Holding a House seat for three decades is one thing. Being accountable to the voters is another. “If I were to run again I would be engaged full-fledged in a campaign, which is appropriate,” Frank said, but clearly not, in his view, desirable.
Accountability hasn’t always been Frank’s strong suit. In his retirement press conference at Newton’s city hall, the congressman expressed no regrets for his handling of Fannie Mae and Freddie Mac during his past decade of service on the House Financial Services Committee, both as chairman and ranking member.
Frank was a cheerleader for policies that helped inflate the housing bubble that burst painfully in the 2008 financial crisis. Like many politicians, he encouraged lenders to relax their credit standards with the goal of promoting home ownership. According to one report, “Frank pushed [Fannie Mae] to loosen regulations on mortgages for two- and three-family homes, even though they were defaulting at twice and five times the rate of single homes, respectively.”
The risks were obvious, but rising housing prices obscured the danger. Political activists and federal regulators were leaning on banks to approve risky loans, with government-sponsored Fannie and Freddie leading the way on subprime lending.
When new regulations were proposed, Frank accused supporters of worrying about the GSEs’ financial soundess “to the exclusion of concern about housing.” He steadfastly denied that there was anything wrong with the government-backed mortgage finance firms. Frank insisted “these two entities, Fannie Mae and Freddie Mac, are not facing any kind of financial crisis.”

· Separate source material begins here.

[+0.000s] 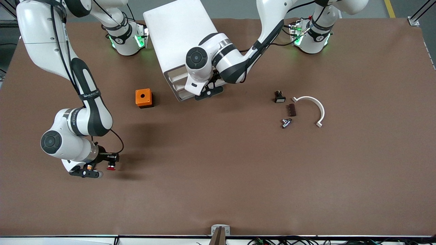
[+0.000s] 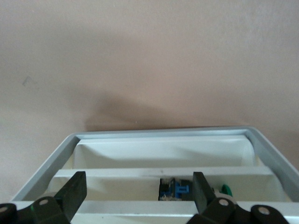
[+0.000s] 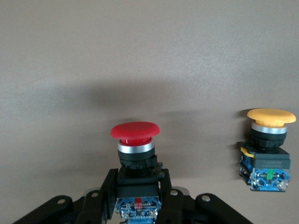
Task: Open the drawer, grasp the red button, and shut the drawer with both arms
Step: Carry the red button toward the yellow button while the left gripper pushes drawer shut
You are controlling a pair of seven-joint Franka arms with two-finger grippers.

Yet Fannie and Freddie failed, racking up at least 12 million risky loans and accounting for roughly 40 percent of those still outstanding. American Enterprise Institute scholar Peter Wallison, who has been fighting a lonely battle against efforts to pin blame for the financial meltdown solely on the private sector, has estimated that American taxpayers will find themselves on the hook for $300 to $400 billion as a result.
Like Fannie and Freddie, Barney Frank was also too big to fail. Instead of losing power for his contributions to the country’s financial problems, he was allowed to co-author sweeping federal regulatory solutions. The Dodd-Frank financial reform bill, written with the man who has been dubbed “the senator from Countrywide,” may be second only to the health care law in terms of its unpopularity.
Dodd-Frank expanded the federal government’s reach into business decision-making and paved the way for future taxpayer bailouts of troubled financial institutions. Policymakers who were asleep at the switch prior to 2008 were perversely rewarded with more power. But that’s been standard operating procedure during Frank’s thirty years in Washington.
Peter Wallison concludes that if Frank had acted earlier “legislation might have been adopted in the early 2000s that could have prevented the financial crisis and saved the taxpayers from severe losses.” To be sure, that crisis had many causes that cannot all be laid at Frank’s feet. And even Frank eventually admitted “it was a great mistake to push lower-income people into housing they couldn’t afford and couldn’t really handle once they had it.”
Nevertheless, Frank spent years evading the consequences of scandals that would have ended lesser pols’ careers. Now that the prospect of mingling with the little people back in Massachusetts has apparently proved too much for him to seek another term, we should at least pause to remember Frank’s “great mistake.”